The memorial sites associated with Operation Reinhardt are primarily the former death camps: Belzec, Sobibor and Treblinka. None of these were commemorated in the first years after the war. Sometimes, however, survivors who returned to their cities and towns commemorated the victims of camp liquidation operations, secured the mass graves against desecration and digging, and erected matzevot and information boards. In general, however, they left their hometowns soon afterwards. The last surviving Jews left most of the villages affected by Operation Reinhardt still in the second half of the 1940s. Consequently, there were no longer any depositories of Holocaust memory there, and the hastily installed memorials were destroyed in the following years.
The first changes in the memory of the Holocaust occurred in the 1960s. It was then that the first memorials were erected in the Operation Reinhardt camps. In 1963, a rectangular monument was unveiled in Belzec, which used to be a container for human remains. Two years later, a ceremony was held to unveil a memorial at Sobibor – a mound on a base of 50 metres in diameter covering the area where the mass graves were located. In addition, a sculpture depicting two haggard prisoners was created in Belzec and that of a mother and child in Sobibor. Fragments of both memorials were incorporated into the future museums created on the sites of the two camps. In turn, the monument at Treblinka was unveiled in 1964, which, as at Sobibor, covered the area of mass graves. In addition to a massive structure of granite blocks, the memorial consists of stones on which the names of the towns and countries from which the victims came are engraved. In addition, some structures have been built to mark individual places in the camp, such as the gate and the ramp. In this phase of commemorating Operation Reinhardt, the victims were generally referred to in very general terms – for example, as ‘victims of Nazi terror’. Saying that the term ‘victims of terror’ included mainly Jews was avoided in Polish politics of history.

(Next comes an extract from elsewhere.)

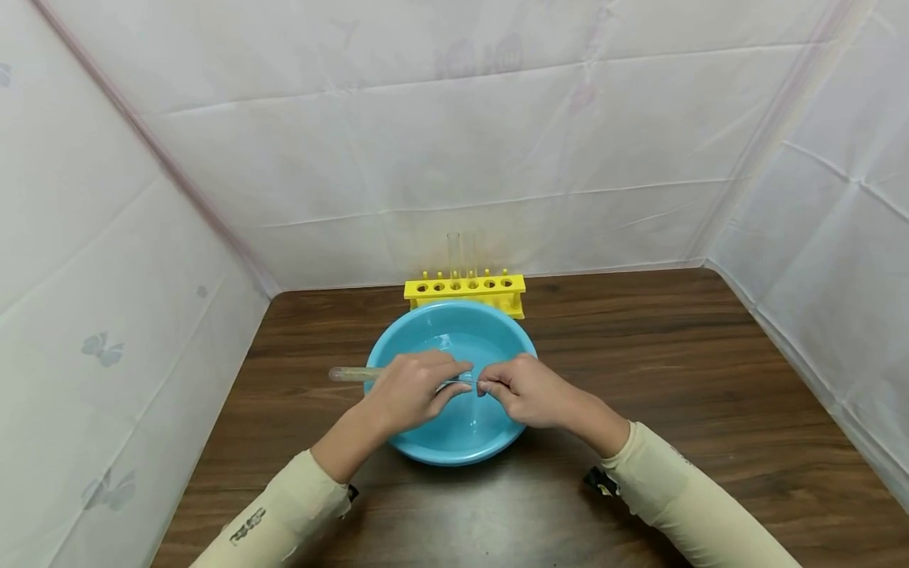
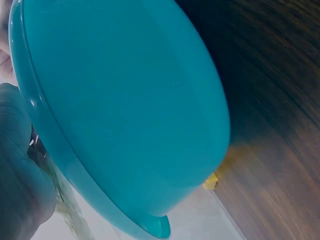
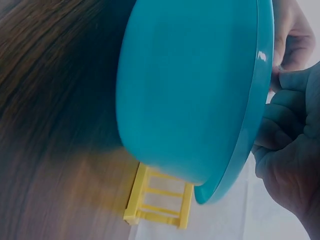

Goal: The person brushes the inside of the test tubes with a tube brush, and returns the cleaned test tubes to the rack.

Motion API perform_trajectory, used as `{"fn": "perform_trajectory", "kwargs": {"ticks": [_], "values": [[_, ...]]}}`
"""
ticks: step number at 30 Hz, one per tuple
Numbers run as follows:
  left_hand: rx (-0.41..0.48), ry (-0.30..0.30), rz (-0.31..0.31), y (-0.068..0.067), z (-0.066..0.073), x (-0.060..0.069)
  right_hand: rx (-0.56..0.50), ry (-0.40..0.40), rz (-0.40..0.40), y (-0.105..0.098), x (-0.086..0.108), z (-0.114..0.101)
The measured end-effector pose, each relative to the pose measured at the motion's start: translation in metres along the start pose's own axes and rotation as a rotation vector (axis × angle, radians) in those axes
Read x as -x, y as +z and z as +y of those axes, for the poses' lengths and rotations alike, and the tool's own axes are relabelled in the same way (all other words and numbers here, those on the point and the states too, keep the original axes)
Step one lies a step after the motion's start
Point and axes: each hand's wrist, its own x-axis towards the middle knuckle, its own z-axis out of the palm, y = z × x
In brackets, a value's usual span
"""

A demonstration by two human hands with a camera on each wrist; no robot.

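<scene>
Over the light blue basin point(image 1: 454, 458), my left hand point(image 1: 408, 388) grips a clear test tube point(image 1: 351, 374) that lies nearly level. Its rounded end points left past the basin's rim, and yellowish matter shows inside it. My right hand point(image 1: 527, 392) pinches a thin wire-like stem point(image 1: 463, 382) between thumb and fingers, close to the left fingertips. The stem runs toward the tube; where it meets the tube is hidden by the left hand. Clear liquid fills part of the basin. In the left wrist view the tube point(image 2: 72, 215) sticks out beyond the palm.
Behind the basin stands a yellow test tube rack point(image 1: 464, 293) with two clear tubes point(image 1: 454, 251) upright in it. White sheeting point(image 1: 454, 142) walls the back and both sides of the dark wooden table point(image 1: 653, 347).
</scene>
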Motion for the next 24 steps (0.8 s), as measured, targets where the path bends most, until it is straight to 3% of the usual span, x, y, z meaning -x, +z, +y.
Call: {"fn": "perform_trajectory", "kwargs": {"ticks": [10,16,20,24], "values": [[-0.002,0.029,0.013,-0.001,0.003,0.001,0.007,-0.02,0.011,0.003,-0.001,-0.003],[0.007,0.047,0.048,-0.004,0.0,-0.001,0.08,-0.025,0.009,-0.003,-0.001,-0.003],[0.082,0.009,0.041,-0.011,-0.002,-0.003,0.121,-0.045,0.006,-0.007,-0.003,-0.002],[0.157,-0.053,-0.013,-0.014,-0.003,0.0,0.171,-0.084,0.002,-0.007,-0.006,0.0]]}}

In 2004, a new memorial site was opened at Belzec, which is both a marking and protection of the area where the human remains are located. A building was also built to house an exhibition on the history of the camp. The memorial at Belzec was created as a result of a collaboration between the United States Holocaust Memorial Museum and the Polish Council for the Protection of Remembrance of Combat and Martyrdom. At Sobibor, a similar initiative came much later. The cooperation of Polish, Israeli, Dutch, Slovak, and German institutions resulted in the creation of a museum and educational building, as well as a new memorial site. The exhibition was opened in 2019 and the new memorial in 2023. Unlike previous memorial practices at these sites, the new displays provide information about the fact that it was almost exclusively Jews that died in the death camps. At Treblinka, work on a new exhibition space is still ongoing. Some smaller commemorative signage has been placed at the post-camp sites, yet they court controversy as recalling Poles saving Jews (without mentioning those who persecuted them) and using Christian symbolism.
The history of sites where mass murders took place and from where the victims were transported to the camps has also taken various turns, and the state of their commemoration varies greatly. While some victims’ graves are well protected and marked, and have been repaired many times, others are not marked at all or they found themselves in a terrible state. Information on the stations from which the victims were transported to the death camps is rare. Equally sporadic are the commemorations of the forced labour camps to which some of the victims were deported.
The memory of Operation Reinhardt is therefore concentrated in places where most people died. Belzec, Sobibor and Treblinka, however, lie in peripheral areas. They are difficult to reach by public transport and there are few signposts leading to these memorial sites. This creates the impression that the Holocaust took place somewhere far away, behind the walls and fences of the camps, out of sight of the non-Jewish inhabitants of occupied Poland – primarily Poles, but also Ukrainians or Lemkos. The memory of the Jewish genocide outside the camps is almost absent. When it does appear – as at the Ulm Museum in Markowa – it is focused on the issue of Poles rescuing Jews. Nevertheless, the dates of ghetto liquidations and deportations carried out during Operation Reinhardt are often chosen by local activists concerned with the memory of the Jewish community in their localities as important anniversaries in the calendar of commemorations. Various events such as remembrance marches or ceremonies at cemeteries and mass graves are organised.